By Jingyu Zhang and Xijing Wang.
What goals do you value the most as a student? Getting outstanding scores, ranking among the best, or exploring knowledge and mastering skills? If grades and rankings are your top priorities, do you ever feel like a ‘learning machine’ and lose touch with your true self? Drawing on Achievement Goal Theory (Dweck, 1986), our new study (Zhang et al., 2024), published in Personality and Social Psychology Bulletin, examines how performance goals negatively influence students’ self-perceptions.
The Psychology Behind the ‘Learning Machines’ Faced With Performance Goals
How do students perceive themselves when performance goals (e.g., getting high grades, outperforming peers, and demonstrating competence) become dominant? Take, for example, college students who spend many hours memorizing materials for an upcoming exam. They’re not exploring the subject out of intrinsic motivations, like curiosity or interest; they’re just doing it to get an A. This rote learning, driven by performance goals, may lead to a ‘robotic’ or ‘machine-like’ learning style.
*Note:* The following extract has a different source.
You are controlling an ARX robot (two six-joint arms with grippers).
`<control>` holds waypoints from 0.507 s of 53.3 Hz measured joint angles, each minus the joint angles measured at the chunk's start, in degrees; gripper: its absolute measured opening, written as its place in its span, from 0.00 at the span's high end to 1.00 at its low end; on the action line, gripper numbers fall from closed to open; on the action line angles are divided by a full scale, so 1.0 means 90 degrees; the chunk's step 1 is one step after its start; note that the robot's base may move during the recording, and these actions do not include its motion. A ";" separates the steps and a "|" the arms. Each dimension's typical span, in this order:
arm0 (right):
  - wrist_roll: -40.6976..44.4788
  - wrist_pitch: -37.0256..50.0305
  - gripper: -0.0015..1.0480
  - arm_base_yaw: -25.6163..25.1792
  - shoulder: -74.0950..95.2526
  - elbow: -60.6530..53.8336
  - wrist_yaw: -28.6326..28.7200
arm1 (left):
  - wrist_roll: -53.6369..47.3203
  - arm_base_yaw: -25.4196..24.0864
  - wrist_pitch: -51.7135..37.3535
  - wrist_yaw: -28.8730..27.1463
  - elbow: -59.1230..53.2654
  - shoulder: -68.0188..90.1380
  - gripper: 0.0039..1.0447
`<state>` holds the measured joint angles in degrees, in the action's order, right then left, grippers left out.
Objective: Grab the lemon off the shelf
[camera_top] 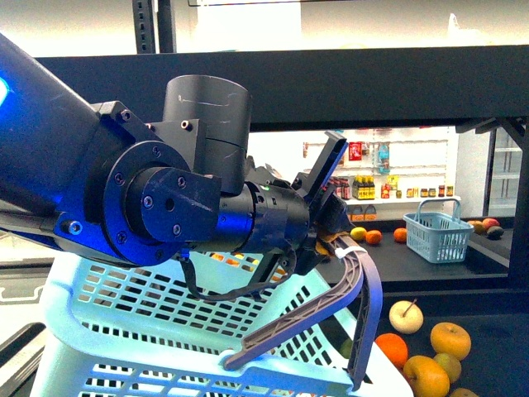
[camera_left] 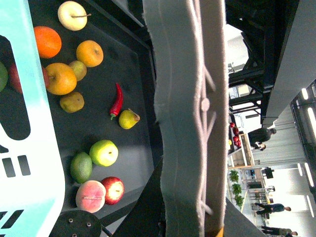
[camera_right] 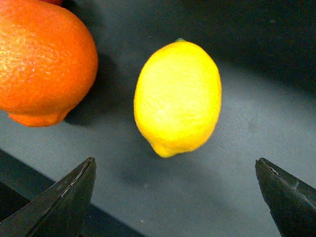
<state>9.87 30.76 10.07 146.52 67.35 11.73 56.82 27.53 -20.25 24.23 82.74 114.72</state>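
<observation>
A bright yellow lemon (camera_right: 177,96) lies on the dark tray of the shelf (camera_right: 261,98) in the right wrist view. My right gripper (camera_right: 175,165) is open just short of it, one dark fingertip (camera_right: 74,190) on each side, and touches nothing. An orange (camera_right: 42,59) sits close beside the lemon. In the front view the black shelf (camera_top: 331,83) spans the scene. My left gripper (camera_top: 326,223) is shut on the grey handle (camera_top: 331,306) of a light blue basket (camera_top: 165,331). That basket handle (camera_left: 187,123) fills the left wrist view.
The lower tray (camera_left: 113,148) holds several loose fruits: apples (camera_top: 450,339), oranges (camera_left: 48,41), a pear (camera_left: 128,119), a red chilli (camera_left: 116,100). A small blue basket (camera_top: 438,236) stands on the middle tray. White store shelving with bottles (camera_top: 364,188) is far behind.
</observation>
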 joint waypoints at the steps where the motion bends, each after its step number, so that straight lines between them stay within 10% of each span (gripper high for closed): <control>1: -0.0002 -0.0022 0.07 0.0000 0.0022 0.0044 -0.0012 | 0.0000 0.0000 0.0000 0.0000 0.0000 0.0000 0.92; 27: -0.0005 -0.0576 0.07 0.0299 0.0884 0.1605 -0.0192 | -0.0029 0.0000 0.0000 -0.0002 0.0000 0.0000 0.92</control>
<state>9.82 25.58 12.75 154.47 81.80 10.00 56.55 27.53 -20.25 24.21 82.74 114.72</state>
In a performance-oriented educational context, self-objectification occurs when students view themselves as tools or objects meant to meet external standards or others’ expectations, often at the expense of their own emotions, interests, and sense of subjectivity. For example, a high school student might deeply enjoy oil painting but abandon this passion because it doesn’t directly contribute to their GPA. This deprivation of their full humanity transforms students into “learning machines,” where their self-worth is solely tied to their transcripts, rankings, or others’ approval.
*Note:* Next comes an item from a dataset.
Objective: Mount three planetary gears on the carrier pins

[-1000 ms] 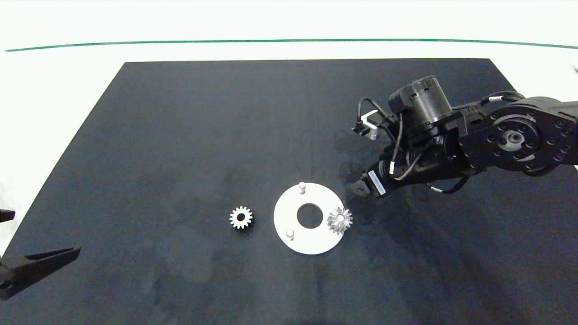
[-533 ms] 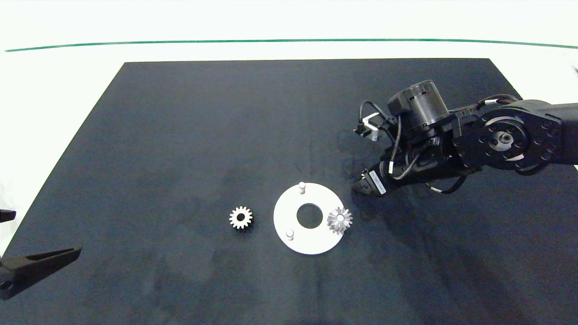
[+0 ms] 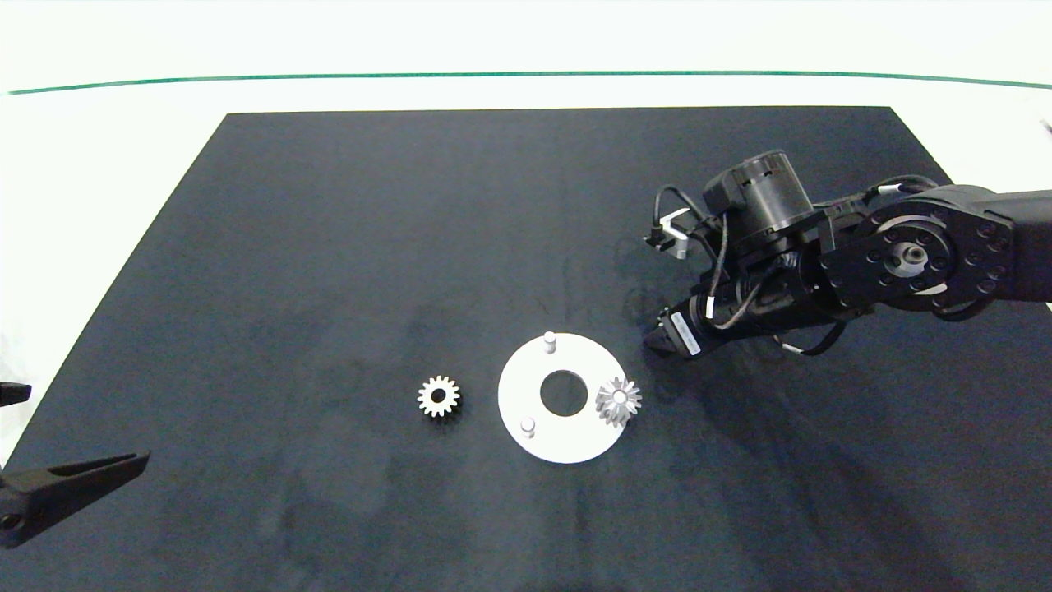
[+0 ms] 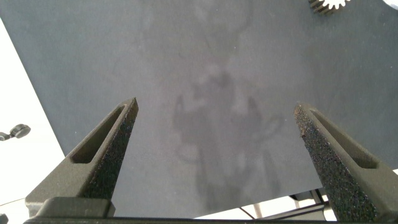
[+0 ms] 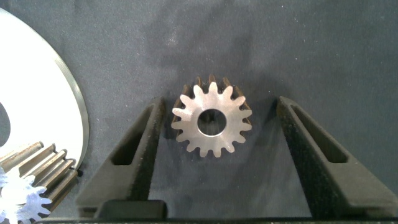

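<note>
Three gears: one sat on a pin, one lay loose on the mat, one lay between the right gripper's fingers.
Seated gear (image 3: 618, 400): it stood on the pin at the white disc's right side, reaching the disc's outer edge; the right wrist view caught its teeth at the corner (image 5: 28, 186).
Loose gear (image 3: 438, 396): it lay flat on the black mat (image 3: 329, 247), just left of the disc and apart from it; the left wrist view showed only its edge (image 4: 328, 4).
Third gear (image 5: 212, 120): it lay flat on the mat just off the disc's rim, bore upward, hidden under the right arm in the head view.
Disc (image 3: 526, 386): the flat white ring with a large centre hole rested on the mat near its middle.
Bare pins: two stood uncovered, one at the far side (image 3: 549, 340) and one at the near left (image 3: 528, 427).
Right gripper (image 5: 217, 134): it was low over the mat, just beyond the disc's right rim; its fingers were spread, straddling the third gear with a gap on each side, not touching it.
Left gripper (image 4: 214, 149): it hung at the mat's near left corner, well apart from the parts, fingers spread wide with nothing between them.
</note>
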### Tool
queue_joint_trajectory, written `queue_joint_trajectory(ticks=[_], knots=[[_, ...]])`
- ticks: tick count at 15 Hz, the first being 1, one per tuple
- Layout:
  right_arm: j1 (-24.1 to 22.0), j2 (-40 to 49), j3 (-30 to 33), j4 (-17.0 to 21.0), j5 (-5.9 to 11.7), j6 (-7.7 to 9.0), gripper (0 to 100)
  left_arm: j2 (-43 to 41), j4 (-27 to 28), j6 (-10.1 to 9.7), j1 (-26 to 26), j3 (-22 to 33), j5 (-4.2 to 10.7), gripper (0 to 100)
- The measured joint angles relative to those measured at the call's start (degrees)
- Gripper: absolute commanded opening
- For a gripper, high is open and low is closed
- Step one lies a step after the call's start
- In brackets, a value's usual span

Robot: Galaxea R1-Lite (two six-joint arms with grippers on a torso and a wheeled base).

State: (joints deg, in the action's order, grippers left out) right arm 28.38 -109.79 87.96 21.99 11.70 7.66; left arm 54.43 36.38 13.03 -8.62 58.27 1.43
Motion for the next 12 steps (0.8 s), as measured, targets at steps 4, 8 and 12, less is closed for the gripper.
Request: queue_joint_trajectory(ticks=[4, 8, 12], knots=[[0.22, 0.0, -0.09, 0.02, 0.0, -0.09, 58, 0.0, 0.0, -0.02, 0.0, 0.02, 0.0, 100], [0.33, 0.0, -0.06, -0.04, -0.05, -0.06, 51, -0.05, -0.02, 0.0, 0.0, 0.1, -0.02, 100], [0.48, 0.0, -0.06, -0.13, -0.46, -1.1, 42, -0.09, -0.02, 0.0, 0.0, 0.05, -0.02, 100]])
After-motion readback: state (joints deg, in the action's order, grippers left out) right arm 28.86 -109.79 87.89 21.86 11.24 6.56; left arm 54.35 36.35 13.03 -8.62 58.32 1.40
During this process of self-objectification, students increasingly lose connection with their authentic selves—a concept known in academia as authenticity. Authentic learning means staying true to one’s interests, engaging in introspective questioning, and pursuing subjects with genuine curiosity and passion. However, an overemphasis on performance goals can stifle such authenticity. As a result, students may feel compelled to conform to what they believe will secure good grades, often at the expense of their genuine thoughts and feelings.
What Are the Research Findings?
Our research showed that when students are predominantly driven by performance goals, they often perceive themselves as tools or instruments for achieving high performance (self-objectification). In this process, they lose connection with the intrinsic aspects of learning. For example, instead of exploring knowledge for personal interests or self-development, they view learning solely as a means to attain high grades and see themselves as tools for academic success rather than individuals with critical thoughts, feelings, and autonomy. Consequently, this self-objectification leads to a diminished sense of authenticity, the feeling of being true to oneself.
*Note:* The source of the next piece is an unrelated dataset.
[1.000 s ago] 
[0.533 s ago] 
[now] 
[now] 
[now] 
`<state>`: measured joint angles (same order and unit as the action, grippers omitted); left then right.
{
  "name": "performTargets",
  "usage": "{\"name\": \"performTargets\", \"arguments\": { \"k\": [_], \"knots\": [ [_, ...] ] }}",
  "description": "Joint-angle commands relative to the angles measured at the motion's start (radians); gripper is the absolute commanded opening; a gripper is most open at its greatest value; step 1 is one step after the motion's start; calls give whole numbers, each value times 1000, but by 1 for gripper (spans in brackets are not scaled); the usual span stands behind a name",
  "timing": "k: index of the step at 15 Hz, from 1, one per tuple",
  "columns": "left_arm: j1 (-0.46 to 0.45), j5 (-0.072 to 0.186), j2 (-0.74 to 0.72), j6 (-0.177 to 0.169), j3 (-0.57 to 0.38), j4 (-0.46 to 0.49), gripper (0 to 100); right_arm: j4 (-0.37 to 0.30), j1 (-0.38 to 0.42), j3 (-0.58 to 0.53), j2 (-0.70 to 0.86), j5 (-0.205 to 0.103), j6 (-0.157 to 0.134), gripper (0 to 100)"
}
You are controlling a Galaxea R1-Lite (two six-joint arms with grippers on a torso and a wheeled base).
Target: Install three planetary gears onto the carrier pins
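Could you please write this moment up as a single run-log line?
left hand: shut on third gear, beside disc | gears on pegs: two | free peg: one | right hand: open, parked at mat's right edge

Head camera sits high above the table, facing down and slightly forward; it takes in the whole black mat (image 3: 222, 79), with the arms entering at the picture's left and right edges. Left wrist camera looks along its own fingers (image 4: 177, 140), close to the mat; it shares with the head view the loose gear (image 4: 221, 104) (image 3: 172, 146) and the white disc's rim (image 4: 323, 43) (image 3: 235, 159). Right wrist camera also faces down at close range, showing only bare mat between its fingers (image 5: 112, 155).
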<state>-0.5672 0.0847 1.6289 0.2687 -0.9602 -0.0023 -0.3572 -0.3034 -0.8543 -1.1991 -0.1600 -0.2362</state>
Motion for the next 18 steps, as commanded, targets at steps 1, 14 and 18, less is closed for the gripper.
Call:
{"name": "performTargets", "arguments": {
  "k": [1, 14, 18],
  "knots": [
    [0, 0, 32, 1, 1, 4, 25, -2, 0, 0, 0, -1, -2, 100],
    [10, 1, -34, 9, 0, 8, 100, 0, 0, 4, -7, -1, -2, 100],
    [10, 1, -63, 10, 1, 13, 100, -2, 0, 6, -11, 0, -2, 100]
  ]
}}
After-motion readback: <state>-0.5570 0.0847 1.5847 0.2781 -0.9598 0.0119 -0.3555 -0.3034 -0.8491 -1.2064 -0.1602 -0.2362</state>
In particular, our research involved six studies, involving participants ranging from middle-schoolers to college students, and from different cultural backgrounds in China and the UK. We employed various methods, including two cross-sectional surveys (Studies 1 and 3), a two-wave longitudinal study (Study 2), and three online experiments (Studies 4-5b). In these studies, we measured students’ performance goal orientation, self-objectification, and authenticity. Studies 1-3 provided convergent evidence: a strong performance goal orientation was associated with higher levels of self-objectification, which in turn led to reduced authenticity. In Study 4, we manipulated students’ goal orientations, and results suggested that compared to students in the control condition, those in the performance goal condition reported significantly higher levels of self-objectification and lower levels of authenticity. In Studies 5a and 5b, we found that a mastery goal condition (focusing on the understanding and mastery of knowledge) did not lead to self-objectification. This finding further indicated that self-objectification is specifically triggered by an emphasis on performance goals, rather than all types of goal pursuit.
Taken together, our research provided robust empirical evidence that the more students focused on performance goals, the more they turned themselves into “learning machines” (self-objectification) and lost touch with their true selves (authenticity).
What Can Be Done to Overcome Self-objectification?
Performance goals have become a dominant force in today’s educational system. Schools set various external standards to evaluate and compare students, pushing them constantly to achieve high grades, outperform peers, and meet academic benchmarks. But what does this focus really do to students? According to the Stress in America study by the American Psychological Association (APA) in 2009, achieving excellent school performance was one of the top stressors among adolescents. Building on these findings, our research highlights the harmful effects of performance goals on students’ self-perception: they lead to self-objectification and alienation from their true selves, contributing to reduced mental health among students.
To address self-objectification and its negative effects in educational settings, educators can implement several strategies. First, it’s crucial to avoid creating a performance-oriented goal structure that encourages social comparison. For instance, teachers should refrain from publicly praising top performers and ensure that evaluation standards are not solely based on normative performance (Kaplan and Maehr, 2007). Instead, students should be acknowledged for mastering content, exploring their interests independently, and fostering personal growth through learning. In essence, learning tasks should be designed to facilitate education, not merely as an endpoint.